Task -
Nothing but the lines from the one containing "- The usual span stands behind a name" through the last line of the data below should be returned, each copied exactly.

Source material -
###
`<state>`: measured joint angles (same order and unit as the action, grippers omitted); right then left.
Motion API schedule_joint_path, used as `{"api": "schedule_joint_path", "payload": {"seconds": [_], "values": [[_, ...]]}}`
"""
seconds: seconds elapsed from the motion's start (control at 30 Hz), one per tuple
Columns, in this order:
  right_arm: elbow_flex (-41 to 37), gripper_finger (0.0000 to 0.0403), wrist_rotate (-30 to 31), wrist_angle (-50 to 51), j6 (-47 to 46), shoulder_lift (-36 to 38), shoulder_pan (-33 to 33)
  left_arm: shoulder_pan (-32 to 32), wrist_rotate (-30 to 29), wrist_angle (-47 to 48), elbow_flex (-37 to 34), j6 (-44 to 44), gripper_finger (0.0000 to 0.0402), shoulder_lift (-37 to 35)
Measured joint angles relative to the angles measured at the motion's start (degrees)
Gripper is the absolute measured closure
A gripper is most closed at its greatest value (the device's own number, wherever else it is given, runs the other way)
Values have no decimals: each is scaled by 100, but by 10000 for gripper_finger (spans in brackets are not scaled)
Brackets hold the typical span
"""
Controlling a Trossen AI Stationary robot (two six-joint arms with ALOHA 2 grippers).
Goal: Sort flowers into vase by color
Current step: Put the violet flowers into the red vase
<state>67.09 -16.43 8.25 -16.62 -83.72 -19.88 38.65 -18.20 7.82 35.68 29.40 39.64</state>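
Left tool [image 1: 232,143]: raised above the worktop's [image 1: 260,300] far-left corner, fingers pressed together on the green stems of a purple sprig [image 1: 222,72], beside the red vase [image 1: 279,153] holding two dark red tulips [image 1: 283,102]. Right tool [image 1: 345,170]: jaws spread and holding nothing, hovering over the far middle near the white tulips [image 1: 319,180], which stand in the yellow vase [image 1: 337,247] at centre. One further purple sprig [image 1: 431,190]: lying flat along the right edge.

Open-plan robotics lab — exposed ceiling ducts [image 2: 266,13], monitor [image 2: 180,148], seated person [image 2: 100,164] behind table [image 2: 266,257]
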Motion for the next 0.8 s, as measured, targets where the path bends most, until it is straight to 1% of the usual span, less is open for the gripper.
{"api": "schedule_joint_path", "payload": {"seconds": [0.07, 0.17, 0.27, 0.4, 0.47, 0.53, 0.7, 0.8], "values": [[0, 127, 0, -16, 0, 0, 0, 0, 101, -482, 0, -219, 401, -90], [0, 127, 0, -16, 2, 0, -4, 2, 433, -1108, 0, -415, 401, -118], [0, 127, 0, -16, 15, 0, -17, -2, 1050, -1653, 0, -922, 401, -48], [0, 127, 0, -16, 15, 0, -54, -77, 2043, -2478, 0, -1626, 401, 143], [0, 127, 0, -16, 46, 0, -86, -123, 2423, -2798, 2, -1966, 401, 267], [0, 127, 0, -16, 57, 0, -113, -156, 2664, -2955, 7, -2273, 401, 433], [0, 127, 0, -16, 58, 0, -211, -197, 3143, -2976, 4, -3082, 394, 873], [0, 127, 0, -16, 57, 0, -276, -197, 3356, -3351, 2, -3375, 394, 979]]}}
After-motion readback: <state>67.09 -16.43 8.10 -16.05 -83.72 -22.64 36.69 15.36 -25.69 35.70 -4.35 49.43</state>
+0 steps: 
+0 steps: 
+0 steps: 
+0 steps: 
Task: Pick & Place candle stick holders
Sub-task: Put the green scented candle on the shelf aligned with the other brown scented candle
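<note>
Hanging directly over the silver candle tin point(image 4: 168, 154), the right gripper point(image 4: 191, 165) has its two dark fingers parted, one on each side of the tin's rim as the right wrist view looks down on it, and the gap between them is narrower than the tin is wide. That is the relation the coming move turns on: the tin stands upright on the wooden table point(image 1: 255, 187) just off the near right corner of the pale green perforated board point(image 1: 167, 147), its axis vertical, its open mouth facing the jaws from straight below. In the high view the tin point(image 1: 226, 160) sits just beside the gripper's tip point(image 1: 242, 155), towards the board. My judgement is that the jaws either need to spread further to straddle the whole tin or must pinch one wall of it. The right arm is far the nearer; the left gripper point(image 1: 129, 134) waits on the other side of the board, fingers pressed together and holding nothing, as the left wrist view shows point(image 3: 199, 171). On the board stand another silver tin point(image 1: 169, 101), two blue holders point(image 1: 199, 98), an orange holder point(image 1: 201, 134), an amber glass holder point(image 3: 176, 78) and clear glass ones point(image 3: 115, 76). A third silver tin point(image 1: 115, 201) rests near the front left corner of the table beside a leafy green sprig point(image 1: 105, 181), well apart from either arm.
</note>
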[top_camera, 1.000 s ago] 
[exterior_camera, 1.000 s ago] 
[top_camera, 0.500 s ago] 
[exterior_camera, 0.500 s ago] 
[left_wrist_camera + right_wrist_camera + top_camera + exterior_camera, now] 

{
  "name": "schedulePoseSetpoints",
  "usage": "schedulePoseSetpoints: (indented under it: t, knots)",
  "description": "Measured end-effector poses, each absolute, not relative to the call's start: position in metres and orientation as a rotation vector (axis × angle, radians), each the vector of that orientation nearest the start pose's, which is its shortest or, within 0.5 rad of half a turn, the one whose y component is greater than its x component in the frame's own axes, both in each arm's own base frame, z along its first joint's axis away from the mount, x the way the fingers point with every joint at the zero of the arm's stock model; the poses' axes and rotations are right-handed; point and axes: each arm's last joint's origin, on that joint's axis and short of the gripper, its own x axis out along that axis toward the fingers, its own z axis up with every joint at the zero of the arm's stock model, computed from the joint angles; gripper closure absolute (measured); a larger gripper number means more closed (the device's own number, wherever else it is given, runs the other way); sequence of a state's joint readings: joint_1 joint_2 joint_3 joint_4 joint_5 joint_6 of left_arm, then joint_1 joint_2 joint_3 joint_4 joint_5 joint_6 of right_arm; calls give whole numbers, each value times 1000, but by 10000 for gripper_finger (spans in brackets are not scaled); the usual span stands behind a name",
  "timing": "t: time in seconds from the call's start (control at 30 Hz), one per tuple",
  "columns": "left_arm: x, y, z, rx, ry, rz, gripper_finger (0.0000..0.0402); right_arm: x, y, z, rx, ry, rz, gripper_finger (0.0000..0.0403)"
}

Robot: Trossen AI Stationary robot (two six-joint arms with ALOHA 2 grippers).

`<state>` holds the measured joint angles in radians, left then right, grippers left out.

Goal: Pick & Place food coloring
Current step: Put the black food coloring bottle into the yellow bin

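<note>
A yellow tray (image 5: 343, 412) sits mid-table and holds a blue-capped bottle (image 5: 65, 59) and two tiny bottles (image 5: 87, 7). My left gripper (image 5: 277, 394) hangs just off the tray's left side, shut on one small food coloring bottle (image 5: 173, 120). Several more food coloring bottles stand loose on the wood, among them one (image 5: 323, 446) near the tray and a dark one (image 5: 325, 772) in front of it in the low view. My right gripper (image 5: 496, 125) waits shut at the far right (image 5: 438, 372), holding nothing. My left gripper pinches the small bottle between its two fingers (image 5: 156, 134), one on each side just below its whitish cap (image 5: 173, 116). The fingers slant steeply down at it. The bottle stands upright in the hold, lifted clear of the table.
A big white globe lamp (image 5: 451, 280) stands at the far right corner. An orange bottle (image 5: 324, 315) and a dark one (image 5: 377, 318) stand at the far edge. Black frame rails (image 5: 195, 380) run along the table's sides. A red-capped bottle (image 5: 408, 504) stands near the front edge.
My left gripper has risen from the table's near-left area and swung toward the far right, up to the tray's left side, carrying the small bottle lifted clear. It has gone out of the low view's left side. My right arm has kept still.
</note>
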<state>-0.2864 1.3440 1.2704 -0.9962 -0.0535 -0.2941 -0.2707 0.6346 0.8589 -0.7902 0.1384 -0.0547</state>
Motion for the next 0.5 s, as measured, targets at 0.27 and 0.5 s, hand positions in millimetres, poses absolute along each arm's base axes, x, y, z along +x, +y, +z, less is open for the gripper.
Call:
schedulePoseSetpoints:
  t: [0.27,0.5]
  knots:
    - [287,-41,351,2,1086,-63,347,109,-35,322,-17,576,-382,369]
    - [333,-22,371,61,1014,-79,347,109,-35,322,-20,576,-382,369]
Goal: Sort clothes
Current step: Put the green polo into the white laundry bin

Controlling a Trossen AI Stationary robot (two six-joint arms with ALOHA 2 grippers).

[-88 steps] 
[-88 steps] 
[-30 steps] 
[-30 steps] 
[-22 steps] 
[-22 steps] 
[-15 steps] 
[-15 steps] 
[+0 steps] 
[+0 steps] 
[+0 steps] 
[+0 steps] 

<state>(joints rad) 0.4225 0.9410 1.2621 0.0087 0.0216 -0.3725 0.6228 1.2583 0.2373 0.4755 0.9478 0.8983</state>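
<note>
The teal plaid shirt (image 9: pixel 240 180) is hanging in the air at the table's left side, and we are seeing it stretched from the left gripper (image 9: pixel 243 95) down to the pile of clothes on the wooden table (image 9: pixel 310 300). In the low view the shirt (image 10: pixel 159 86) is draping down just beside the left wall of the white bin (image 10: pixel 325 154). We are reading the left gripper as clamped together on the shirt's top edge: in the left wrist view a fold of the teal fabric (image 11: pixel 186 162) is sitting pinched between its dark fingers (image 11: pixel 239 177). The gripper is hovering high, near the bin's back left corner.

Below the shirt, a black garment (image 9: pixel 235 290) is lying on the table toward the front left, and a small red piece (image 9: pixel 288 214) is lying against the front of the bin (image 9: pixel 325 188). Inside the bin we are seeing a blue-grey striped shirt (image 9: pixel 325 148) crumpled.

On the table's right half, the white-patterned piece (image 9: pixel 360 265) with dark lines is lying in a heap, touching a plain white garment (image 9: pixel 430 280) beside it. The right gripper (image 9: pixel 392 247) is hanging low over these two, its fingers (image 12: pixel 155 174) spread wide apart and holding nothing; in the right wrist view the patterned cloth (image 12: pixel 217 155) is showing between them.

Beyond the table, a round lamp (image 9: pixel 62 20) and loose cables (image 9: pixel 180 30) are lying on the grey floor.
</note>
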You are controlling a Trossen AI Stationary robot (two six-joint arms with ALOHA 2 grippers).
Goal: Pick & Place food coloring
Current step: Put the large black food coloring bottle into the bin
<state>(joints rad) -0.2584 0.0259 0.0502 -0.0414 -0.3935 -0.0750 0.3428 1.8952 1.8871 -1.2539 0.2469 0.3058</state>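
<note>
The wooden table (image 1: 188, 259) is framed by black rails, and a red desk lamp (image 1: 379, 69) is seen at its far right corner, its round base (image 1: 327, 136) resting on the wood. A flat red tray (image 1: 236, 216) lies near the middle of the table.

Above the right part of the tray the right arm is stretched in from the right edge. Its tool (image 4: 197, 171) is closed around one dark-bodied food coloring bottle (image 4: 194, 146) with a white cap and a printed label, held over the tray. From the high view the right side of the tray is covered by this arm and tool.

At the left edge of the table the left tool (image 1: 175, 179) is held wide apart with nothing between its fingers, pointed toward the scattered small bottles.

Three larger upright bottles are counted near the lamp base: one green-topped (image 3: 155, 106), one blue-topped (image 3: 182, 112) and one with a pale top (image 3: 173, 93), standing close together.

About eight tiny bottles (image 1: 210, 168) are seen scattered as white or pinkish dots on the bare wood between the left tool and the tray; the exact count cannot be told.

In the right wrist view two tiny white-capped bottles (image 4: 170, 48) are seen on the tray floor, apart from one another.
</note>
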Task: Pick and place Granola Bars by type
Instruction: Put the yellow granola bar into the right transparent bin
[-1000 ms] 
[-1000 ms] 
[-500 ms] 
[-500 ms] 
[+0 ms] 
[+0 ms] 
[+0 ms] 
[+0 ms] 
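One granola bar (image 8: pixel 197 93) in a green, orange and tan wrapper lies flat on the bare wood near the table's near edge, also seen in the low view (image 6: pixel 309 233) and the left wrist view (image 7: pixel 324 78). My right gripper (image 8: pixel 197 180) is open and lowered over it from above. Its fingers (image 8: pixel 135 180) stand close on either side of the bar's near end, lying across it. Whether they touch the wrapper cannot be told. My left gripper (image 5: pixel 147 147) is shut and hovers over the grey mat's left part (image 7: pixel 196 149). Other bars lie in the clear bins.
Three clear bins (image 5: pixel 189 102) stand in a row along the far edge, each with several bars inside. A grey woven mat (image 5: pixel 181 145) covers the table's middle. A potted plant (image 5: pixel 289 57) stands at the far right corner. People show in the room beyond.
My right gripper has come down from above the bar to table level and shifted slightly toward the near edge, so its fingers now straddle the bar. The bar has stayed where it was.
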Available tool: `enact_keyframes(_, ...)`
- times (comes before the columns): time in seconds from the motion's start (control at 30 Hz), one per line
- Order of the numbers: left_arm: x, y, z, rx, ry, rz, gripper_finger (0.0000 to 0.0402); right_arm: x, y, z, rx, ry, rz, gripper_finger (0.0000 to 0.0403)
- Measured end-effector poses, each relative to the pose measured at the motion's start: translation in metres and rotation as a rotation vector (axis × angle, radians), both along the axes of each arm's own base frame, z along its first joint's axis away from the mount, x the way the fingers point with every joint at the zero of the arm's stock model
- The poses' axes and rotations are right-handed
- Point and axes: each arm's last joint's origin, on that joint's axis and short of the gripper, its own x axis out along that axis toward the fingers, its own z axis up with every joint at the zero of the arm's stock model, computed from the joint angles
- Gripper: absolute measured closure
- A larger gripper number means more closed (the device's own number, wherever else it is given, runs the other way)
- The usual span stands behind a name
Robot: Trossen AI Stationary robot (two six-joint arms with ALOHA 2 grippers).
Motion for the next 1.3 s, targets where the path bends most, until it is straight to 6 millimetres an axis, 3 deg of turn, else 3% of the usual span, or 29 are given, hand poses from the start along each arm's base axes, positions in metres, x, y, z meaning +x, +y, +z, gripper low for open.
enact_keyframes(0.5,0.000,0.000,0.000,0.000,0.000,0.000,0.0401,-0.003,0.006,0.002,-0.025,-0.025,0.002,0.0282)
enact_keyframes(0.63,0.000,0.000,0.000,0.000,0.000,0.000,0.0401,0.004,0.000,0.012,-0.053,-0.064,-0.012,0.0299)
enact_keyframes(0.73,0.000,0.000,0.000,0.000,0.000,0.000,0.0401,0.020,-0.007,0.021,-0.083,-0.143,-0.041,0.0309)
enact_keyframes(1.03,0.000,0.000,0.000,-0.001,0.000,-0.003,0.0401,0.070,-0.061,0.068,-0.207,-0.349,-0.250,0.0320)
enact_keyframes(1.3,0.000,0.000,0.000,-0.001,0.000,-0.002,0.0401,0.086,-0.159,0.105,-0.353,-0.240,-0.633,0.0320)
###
Answer for the task -
- The usual span stands behind a name
Robot: Trossen AI Stationary robot (two six-joint arms with ALOHA 2 grippers).
Motion for the next 1.3 s, targets where the path bends most, until it is straight to 6 millimetres an axis, 3 deg of turn, else 3% of the usual span, or 29 are given, hand poses from the start along each arm's base axes, positions in metres, x, y, z meaning +x, +y, +z, gripper low for open.
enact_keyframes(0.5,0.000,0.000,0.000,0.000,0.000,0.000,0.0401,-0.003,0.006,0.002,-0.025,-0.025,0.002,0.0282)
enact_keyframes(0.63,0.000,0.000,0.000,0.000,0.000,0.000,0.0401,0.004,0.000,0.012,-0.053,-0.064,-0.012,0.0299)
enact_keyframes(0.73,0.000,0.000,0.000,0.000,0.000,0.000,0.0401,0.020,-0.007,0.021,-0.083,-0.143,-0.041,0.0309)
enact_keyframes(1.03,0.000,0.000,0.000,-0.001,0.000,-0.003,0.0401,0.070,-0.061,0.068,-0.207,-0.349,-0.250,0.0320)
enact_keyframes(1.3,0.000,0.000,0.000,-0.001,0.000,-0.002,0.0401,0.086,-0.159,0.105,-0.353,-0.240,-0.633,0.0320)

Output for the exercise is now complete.